- Task -
Search the data below for the string "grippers" and copy all lines where it shows up.

- Available data -
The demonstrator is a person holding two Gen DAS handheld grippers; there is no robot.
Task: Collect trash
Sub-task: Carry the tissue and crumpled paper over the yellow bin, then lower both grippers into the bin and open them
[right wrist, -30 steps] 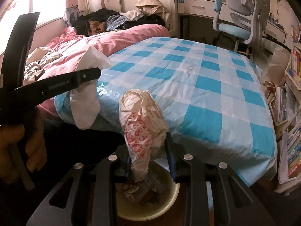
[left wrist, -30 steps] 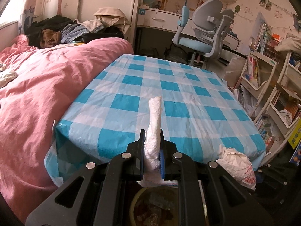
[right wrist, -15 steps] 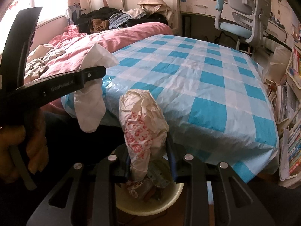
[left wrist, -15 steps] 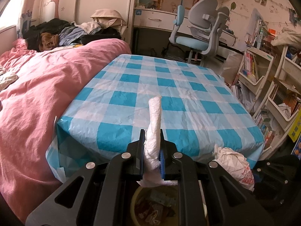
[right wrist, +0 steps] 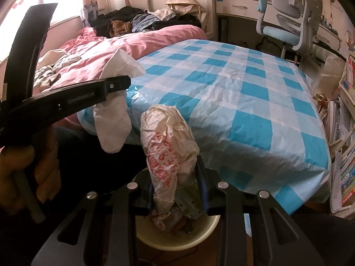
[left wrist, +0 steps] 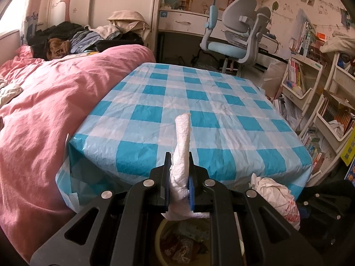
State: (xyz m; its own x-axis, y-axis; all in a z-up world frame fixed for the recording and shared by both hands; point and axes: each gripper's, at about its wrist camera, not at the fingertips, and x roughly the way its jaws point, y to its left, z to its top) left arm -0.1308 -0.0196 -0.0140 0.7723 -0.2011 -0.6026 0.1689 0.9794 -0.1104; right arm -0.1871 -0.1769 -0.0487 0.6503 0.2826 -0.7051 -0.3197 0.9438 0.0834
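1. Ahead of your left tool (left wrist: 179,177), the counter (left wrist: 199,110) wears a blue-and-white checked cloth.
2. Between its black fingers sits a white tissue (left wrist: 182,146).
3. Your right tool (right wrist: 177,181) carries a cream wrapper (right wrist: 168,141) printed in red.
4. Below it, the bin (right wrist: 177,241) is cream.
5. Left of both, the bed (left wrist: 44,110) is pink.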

- Exercise solution -
The demonstrator is a person holding two Gen DAS handheld grippers; there is no robot.
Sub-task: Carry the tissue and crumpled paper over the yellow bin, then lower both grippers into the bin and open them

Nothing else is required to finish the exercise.